The most dangerous nation on the planet, that threatens everyones national security is the USA. And thankfully we averted this risk by basically demolishing their car industry. Its honestly asias gift to the planet. China cant project power anywhere nearly as well as the US, so on balance, they are vastly the more preferable partner for this data.

>I'm glad that we still have sane enough people in the US that we ban these obvious and transparently bad things.

Lmao. Freedomburgerland summed up in one sentence.

>Hopefully people don't still think that China's green energy initiatives are about the climate.

Chinas green energy initiatives are both soft power, and sustainability for a massive population. They only care about the environment as far as it impacts on them economically.

>don't let that blind you to the legitimate questions around China's motivations.

China is the most stable superpower we have. We are right to be suspicious, but honestly the century of American humiliation is playing out pretty well for them without them having to do much of anything.


> EV's in particular, their EV industry used to make terrible cars that were basically just chewing up and spitting out low quality batteries with no range. Now they are making cars that I actually want to drive.

The cars used to be awful, but it's not surprising that they improved. I didn't say anything about the quality of the cars. If the CCP didn't have an iron grip on that country, maybe I would eventually think about them as favorably as Toyota or other Japanese brands. After all, Japan was an enemy and became a great ally with popular culture pervading the US.

> The most dangerous nation on the planet, that threatens everyones national security is the USA. And thankfully we averted this risk by basically demolishing their car industry. Its honestly asias gift to the planet. China cant project power anywhere nearly as well as the US, so on balance, they are vastly the more preferable partner for this data.

That doesn't accurately represent history and nobody serious will make the argument you're making. Culturally, the US is very isolationist. The reason we expand bases around the world is to reduce war (attacking a country with a US base on it is a bad idea, which is a deterrent) and to react quicker to war when it does happen (logistical efficiency). If nobody pushes back, it makes the next world war more likely to drag us in which costs lives.

If we're militarily involved somewhere, there's generally a good reason. It's like firefighting to prevent the whole thing from being engulfed and collapsing. War has a way of normalizing and spreading. Did we start World War 1? World War 2? Vietnam war? Korean war? What were we reacting to with Iraq, Afghanistan, Venezuela, Iran? Do you understand the historical events that resulted in those conflicts? Can you enumerate them?

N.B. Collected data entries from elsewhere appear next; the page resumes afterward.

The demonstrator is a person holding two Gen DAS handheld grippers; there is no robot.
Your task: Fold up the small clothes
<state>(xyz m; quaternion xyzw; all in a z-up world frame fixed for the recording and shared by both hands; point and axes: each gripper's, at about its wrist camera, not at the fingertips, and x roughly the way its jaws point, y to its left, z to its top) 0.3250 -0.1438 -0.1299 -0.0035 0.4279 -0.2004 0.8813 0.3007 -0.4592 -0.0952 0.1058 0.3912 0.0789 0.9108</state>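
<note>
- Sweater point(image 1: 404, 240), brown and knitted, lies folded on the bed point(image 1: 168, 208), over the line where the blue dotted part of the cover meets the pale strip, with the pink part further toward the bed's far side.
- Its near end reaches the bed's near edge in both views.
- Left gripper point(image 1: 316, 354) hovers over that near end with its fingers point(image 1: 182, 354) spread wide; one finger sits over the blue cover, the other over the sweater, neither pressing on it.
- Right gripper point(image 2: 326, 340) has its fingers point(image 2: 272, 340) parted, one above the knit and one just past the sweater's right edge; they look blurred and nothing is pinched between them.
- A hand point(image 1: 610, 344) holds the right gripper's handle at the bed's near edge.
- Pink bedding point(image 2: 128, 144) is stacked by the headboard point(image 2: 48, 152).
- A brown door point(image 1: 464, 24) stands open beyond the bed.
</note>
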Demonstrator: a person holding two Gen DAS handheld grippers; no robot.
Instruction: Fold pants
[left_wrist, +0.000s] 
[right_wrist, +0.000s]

Do you understand how similar today is to the beginnings of World War 2? Do you know what World War 2 was actually about? Communist Russia was using Marxist communist revolution and political parties in countries around the world to try to achieve global communism, and at the time Russia was doing a massive build out of military that had many countries worried. They had more military hardware than all countries combined including Germany.

Marxism was attacking religion and cultural heritage, which is what spurs these religious racist fascist backlashes. That sat on top of and amplified the industrial trade and power imbalances that remained after World War 1.

Russia's expansion was a combination of weaponized psychological Marxism (it evolved beyond just bottom-up revolution and into a top-down tool of the Russian state). It caused Japan, Germany and Italy to see it as an existential crisis which amplified their race for resource control to prepare to fight back against the eventual final war against Russia. Early CCP members were part of Russia's comintern.

Now we have China creating the most rapid military build-out in history while the CCP is realigning to hardcore Marxist-Leninist purity, on a purging rampage. Russia purged its military not long before invading Poland and Finland.

So, you'll have to excuse me if I don't find your argument convincing that China is the stable power, which is logically incorrect for far more geopolitical reasons than only this.


> What were we reacting to with Iraq

"The primary rationale for the invasion centered around false claims that Iraq possessed weapons of mass destruction (WMDs) and that Saddam Hussein was supporting al-Qaeda. The 9/11 Commission concluded in 2004 that there was no credible evidence linking Saddam to al-Qaeda, and no WMD stockpiles were found in Iraq."


That's not what we were reacting to, that was the political rationale we used which is not the same thing.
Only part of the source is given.